Sur le fond, Jean-Claude Mailly est davantage ouvert au compromis que Marc Blondel.
Alors que ce dernier déclarait, quelques jours avant la fin de son dernier mandat,
que "la Sécurité sociale vaut bien une grande grève", FO a finalement adopté une
position très modérée sur la réforme gouvernementale de l’assurance maladie, allant
jusqu’à lui trouver des éléments positifs. De là à parier que des tractations entre
le ministère de la Santé et FO ont permis d’aboutir à un compromis sur certains
points, il n’y a qu’un pas...
Sur le dossier EDF-GDF, une certaine prudence a aussi été de mise.

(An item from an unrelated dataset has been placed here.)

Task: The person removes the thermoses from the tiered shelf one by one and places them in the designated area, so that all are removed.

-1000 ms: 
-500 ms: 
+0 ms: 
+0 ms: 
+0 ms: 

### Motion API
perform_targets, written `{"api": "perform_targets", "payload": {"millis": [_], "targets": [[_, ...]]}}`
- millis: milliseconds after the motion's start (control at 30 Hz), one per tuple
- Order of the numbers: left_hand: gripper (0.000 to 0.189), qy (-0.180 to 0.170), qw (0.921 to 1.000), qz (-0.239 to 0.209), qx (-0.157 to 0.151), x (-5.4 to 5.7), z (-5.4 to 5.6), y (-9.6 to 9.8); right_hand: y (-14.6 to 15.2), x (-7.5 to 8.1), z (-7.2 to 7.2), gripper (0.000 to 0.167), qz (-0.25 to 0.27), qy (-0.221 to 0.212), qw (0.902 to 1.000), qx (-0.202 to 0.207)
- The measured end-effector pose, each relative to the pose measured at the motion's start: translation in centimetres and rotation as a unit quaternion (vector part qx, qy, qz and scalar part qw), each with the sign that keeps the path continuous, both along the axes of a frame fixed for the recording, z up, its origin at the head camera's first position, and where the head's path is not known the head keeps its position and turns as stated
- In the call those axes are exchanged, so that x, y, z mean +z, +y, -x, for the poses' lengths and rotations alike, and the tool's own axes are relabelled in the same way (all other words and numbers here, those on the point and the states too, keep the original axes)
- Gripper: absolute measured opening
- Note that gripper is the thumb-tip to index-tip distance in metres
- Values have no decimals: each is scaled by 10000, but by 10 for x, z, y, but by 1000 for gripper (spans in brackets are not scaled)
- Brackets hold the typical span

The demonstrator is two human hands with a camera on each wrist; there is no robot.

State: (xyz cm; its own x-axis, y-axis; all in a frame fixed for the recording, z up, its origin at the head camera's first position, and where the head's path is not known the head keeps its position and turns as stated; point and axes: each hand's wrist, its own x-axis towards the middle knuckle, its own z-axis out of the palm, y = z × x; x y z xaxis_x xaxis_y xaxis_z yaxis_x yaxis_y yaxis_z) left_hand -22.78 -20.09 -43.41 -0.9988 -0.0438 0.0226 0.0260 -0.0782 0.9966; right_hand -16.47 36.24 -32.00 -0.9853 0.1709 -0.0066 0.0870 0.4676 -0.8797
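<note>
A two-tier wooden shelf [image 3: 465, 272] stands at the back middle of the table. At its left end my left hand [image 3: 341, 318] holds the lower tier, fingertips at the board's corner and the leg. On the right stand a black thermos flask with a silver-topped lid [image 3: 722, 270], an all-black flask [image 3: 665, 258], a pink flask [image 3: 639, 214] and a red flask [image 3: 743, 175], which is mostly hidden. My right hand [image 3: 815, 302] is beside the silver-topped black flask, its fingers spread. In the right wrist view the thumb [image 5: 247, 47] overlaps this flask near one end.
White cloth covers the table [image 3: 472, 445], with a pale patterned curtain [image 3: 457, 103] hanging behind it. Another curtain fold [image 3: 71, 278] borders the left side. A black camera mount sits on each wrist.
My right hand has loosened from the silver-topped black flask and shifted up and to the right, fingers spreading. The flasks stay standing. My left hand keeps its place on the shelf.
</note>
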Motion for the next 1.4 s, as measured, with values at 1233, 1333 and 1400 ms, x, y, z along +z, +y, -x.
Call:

Certes, FO s’est
opposé, comme tous les autres syndicats, au changement de statut des deux
établissements publics, mais les critiques, de même que les actions menées, ont été
moins virulentes que ce à quoi on pouvait s’attendre. Qui, en effet, a oublié les
grandes grèves de décembre 1995 ? A l’époque, FO avait été le pivot de la lutte contre
la réforme des régimes de retraite spécifiques des agents SNCF et RATP.
Reste à observer la suite. Il est trop tôt pour dire si FO est en train ou non
d’opérer un changement stratégique au niveau national, alors que dans les entreprises
et dans les branches, FO signe une majorité d’accords. D’autant que la motion adoptée
au cours du 19ème congrès est celle de la continuité par rapport à l’ère Blondel. En
théorie, il est donc exclu de s’en éloigner trop nettement...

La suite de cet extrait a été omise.